Why was the Swiss gigolo so successful?

How did this man pull some of Europe's smartest women with the world's cheesiest pick-up lines? Sophie Morris explains what the case really reveals

How on earth did he do it? Swindler extraordinaire Helg Sgarbi, the Swiss gigolo who was handed a six- year jail sentence this week for defrauding a string of love-struck women out of a total of £8.5m, is the least likely of Lotharios.

In court, making a full confession, the 44-year-old Sgarbi looked an odd object of lust. A thin man in an oversized three-piece suit, his angular, bespectacled features bore more resemblance to that geeky weakling in the Mr Muscle adverts than a master seducer capable of making a string of intelligent, attractive and rich women swoon at his charm and prostrate themselves on his crooked mercy.

His successes with the ladeez are incontrovertible. If there was some method to his madness, maybe he can teach us all a thing or two about the laws of attraction.

Sgarbi is known for boasting of his ability to "read women like a map". "Everything is signposted," he claims of the female character, "each turn in the road." If he could bottle and sell the mythical formula that allows men to decipher woman's myriad complexities with just a few brief probes, he wouldn't need to extort his millions from hapless females.

But the women shaken down by Sgarbi were no desperate airheads. Susanne Klatten, who suffered the most at Sgarbi's deceptive hands, is Germany's richest woman and the one who brought the case to court – and international attention – after he borrowed £6.3m from her and suggested that she leave her family and establish a £200m trust fund to fuel a lavish new life for the two of them.

Klatten's family made their fortune building bits for Hitler's U-boats, and the BMW car business. She is a married mother of three, a respected business executive and worth about £8.5bn, one thousand times the amount Sgarbi has squirrelled away to live off on his release from jail (his refusal to reveal the whereabouts of his ill-gotten booty means that he will have to serve the full six-year sentence).

Yet Klatten still fell for the cheap lines on which Sgarbi built his improbable story. After exchanging coy looks with the heiress across the breakfast room of a luxurious Austrian spa, Sgarbi sidled up to Klatten and remarked on the book she was reading, Paulo Coelho's The Alchemist, which he described as his "favourite book".

Let's be honest: anyone willing to eat Coelho's schlocky spiritual schmaltz must be ripe for a bit of bullying blackmail.

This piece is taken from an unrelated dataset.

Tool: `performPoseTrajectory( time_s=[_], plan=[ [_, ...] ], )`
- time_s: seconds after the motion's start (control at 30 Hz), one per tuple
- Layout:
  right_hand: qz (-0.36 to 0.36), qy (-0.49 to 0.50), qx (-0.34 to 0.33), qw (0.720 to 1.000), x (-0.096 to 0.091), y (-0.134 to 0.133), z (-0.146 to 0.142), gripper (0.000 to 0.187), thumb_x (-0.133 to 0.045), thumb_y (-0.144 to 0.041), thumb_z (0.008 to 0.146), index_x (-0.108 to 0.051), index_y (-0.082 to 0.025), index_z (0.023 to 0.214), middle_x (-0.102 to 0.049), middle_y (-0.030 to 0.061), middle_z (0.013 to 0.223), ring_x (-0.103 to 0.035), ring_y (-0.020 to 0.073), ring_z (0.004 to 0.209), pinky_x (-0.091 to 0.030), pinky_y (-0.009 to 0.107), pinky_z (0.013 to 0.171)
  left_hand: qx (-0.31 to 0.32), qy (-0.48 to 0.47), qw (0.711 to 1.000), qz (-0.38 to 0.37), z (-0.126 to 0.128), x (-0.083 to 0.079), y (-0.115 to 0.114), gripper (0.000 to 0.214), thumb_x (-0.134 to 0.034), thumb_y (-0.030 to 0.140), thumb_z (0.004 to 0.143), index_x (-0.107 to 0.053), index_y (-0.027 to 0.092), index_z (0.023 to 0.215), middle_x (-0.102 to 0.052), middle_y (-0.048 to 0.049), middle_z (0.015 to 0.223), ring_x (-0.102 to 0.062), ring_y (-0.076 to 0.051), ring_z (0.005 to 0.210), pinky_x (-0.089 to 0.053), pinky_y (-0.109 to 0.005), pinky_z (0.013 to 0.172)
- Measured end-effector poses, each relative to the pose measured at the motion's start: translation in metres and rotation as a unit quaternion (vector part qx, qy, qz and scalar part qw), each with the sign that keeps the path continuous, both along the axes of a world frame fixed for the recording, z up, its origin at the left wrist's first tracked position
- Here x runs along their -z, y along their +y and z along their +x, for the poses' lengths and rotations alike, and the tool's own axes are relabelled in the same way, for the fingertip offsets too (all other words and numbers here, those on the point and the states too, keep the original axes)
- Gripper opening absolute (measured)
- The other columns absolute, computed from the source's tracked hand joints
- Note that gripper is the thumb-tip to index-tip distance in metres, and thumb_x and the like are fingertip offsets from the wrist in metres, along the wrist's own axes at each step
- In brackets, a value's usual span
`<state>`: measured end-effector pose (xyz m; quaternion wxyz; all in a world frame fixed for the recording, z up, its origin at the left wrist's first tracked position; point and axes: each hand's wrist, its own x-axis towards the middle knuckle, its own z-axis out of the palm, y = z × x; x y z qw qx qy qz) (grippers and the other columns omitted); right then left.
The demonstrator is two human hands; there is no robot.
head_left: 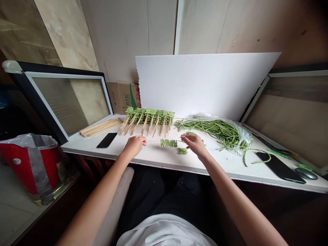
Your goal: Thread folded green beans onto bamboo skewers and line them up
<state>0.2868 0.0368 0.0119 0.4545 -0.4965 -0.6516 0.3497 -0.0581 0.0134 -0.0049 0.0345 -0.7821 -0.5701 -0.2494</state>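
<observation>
My left hand (135,145) is closed around the blunt end of a thin bamboo skewer (153,142), which it holds level above the table. A row of short green bean pieces (168,143) is threaded side by side along the skewer's right part. Close to the right end of that row, my right hand (194,144) has its thumb and fingers pinched together. What lies between those fingertips is too small to make out. A small pile of cut bean pieces (182,151) sits below the right fingers, and more cut pieces (191,133) lie partly hidden behind that hand.
Several stacked bean skewers (151,116) stand at the back, beside loose bamboo sticks (101,127) and a phone (107,140). Long green beans (217,129) in a plastic bag (243,136) lie at right. Another black phone (280,167) is near the right edge. A white board (205,82) stands behind.
</observation>
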Motion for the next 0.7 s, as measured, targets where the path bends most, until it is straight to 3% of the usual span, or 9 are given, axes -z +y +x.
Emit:
performPoseTrajectory(
  time_s=[0.13,0.3,0.4,0.53,0.7],
  plan=[
    [0.088,-0.058,-0.011,0.994,0.006,-0.004,-0.011,0.037,-0.071,-0.048,0.094,-0.081,-0.016,0.109,-0.080,0.0161,0.115,-0.076,0.0285,0.105,-0.065,0.041,0.085,-0.030,0.037,0.997,-0.067,-0.017,0.005,0.005,0.026,-0.061,0.001,0.081,-0.077,0.021,0.076,-0.081,-0.0062,0.082,-0.076,-0.025,0.085,-0.054,-0.033,0.077],
    [0.081,-0.126,-0.096,0.984,0.015,-0.013,-0.026,0.028,-0.065,-0.036,0.096,-0.081,-0.017,0.109,-0.080,0.0146,0.118,-0.076,0.0294,0.106,-0.065,0.042,0.085,-0.049,0.050,0.995,-0.077,-0.028,0.014,0.008,0.018,-0.068,0.004,0.079,-0.079,0.019,0.079,-0.081,-0.0108,0.087,-0.076,-0.030,0.084,-0.055,-0.037,0.078],
    [0.126,-0.202,-0.141,0.961,0.031,-0.014,-0.034,0.035,-0.060,-0.016,0.090,-0.080,-0.021,0.118,-0.078,0.0108,0.126,-0.070,0.0320,0.123,-0.060,0.048,0.101,-0.031,0.045,0.996,-0.066,-0.012,0.018,0.007,0.026,-0.065,0.007,0.085,-0.082,0.018,0.102,-0.081,-0.0144,0.109,-0.076,-0.030,0.098,-0.057,-0.038,0.088],
    [0.184,-0.302,-0.171,0.919,0.053,-0.015,-0.044,0.067,-0.053,0.001,0.075,-0.075,-0.024,0.134,-0.070,0.0076,0.144,-0.041,0.0386,0.155,-0.043,0.063,0.121,0.067,0.005,0.996,-0.056,0.026,0.022,0.000,0.047,-0.052,0.003,0.089,-0.080,0.021,0.122,-0.077,-0.0102,0.129,-0.074,-0.026,0.116,-0.055,-0.035,0.103],
    [0.227,-0.362,-0.188,0.885,0.060,-0.022,-0.052,0.063,-0.052,-0.005,0.087,-0.066,-0.022,0.146,-0.064,0.0081,0.152,-0.027,0.0398,0.162,-0.039,0.065,0.122,0.060,0.031,0.992,-0.102,0.043,0.028,-0.006,0.043,-0.059,0.008,0.086,-0.082,0.023,0.120,-0.080,-0.0122,0.120,-0.076,-0.031,0.110,-0.055,-0.036,0.098]
  ],
)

After a little ego-massaging small talk, Klatten asked Sgarbi what he did for a living, and he played his killer card. "I'm a special adviser to the Swiss government," he fibbed. "Ah," said Klatten, presumably leaning in, her interest piqued by this intriguing 007 figure. "In tricky conflict situations," he continued. "Isn't that dangerous?" she asked. "Sometimes," he said. "Crikey! A proper Andy McNab!" Klatten must have thought, as all her fantasies of swashbuckling spies raced madly across her romance-impaired mind.

After a hotel tryst, which was filmed by an accomplice of Sgarbi, he told Klatten he needed £9m to pay off a Miami Mafioso whose daughter he had accidentally killed in a car accident. She helped out, but became suspicious as his requests grew more audacious.

His other conquests include an elderly countess, Verena du Pasquier; he talked her out of £28m before her friends threatened to get the police involved and he repaid £25m.

Perhaps other would-be Casanovas could learn a thing or two from the Sgarbi approach. To be honest, I go weak at the knees as soon as any new interest mentions the work he does for charity, preferably with children, and possibly in a developing country. A puppy or two thrown in for good measure would probably clinch the deal. It's a good thing that I don't have a multimillion-pound fortune to squander.

But Sgarbi's preposterous claim that all women can be read like a map goes hand in hand with his despicable behaviour towards vulnerable human beings. "Watch and learn, folks," went his courtroom apology to all his "wronged ladies".

In reality, any would-be pick-up artists should give the Sgarbi approach a wide berth. If he was so adept at predicting his victims' next moves, why didn't he second-guess the countess before she divulged the details of her profligate gifts to her friends? Why didn't he skip Europe before Klatten shopped him? He might be able to read the odd signpost or two, but Sgarbi's moral compass has fallen prey to the Bermuda Triangle effect – something all women wise up to sooner or later.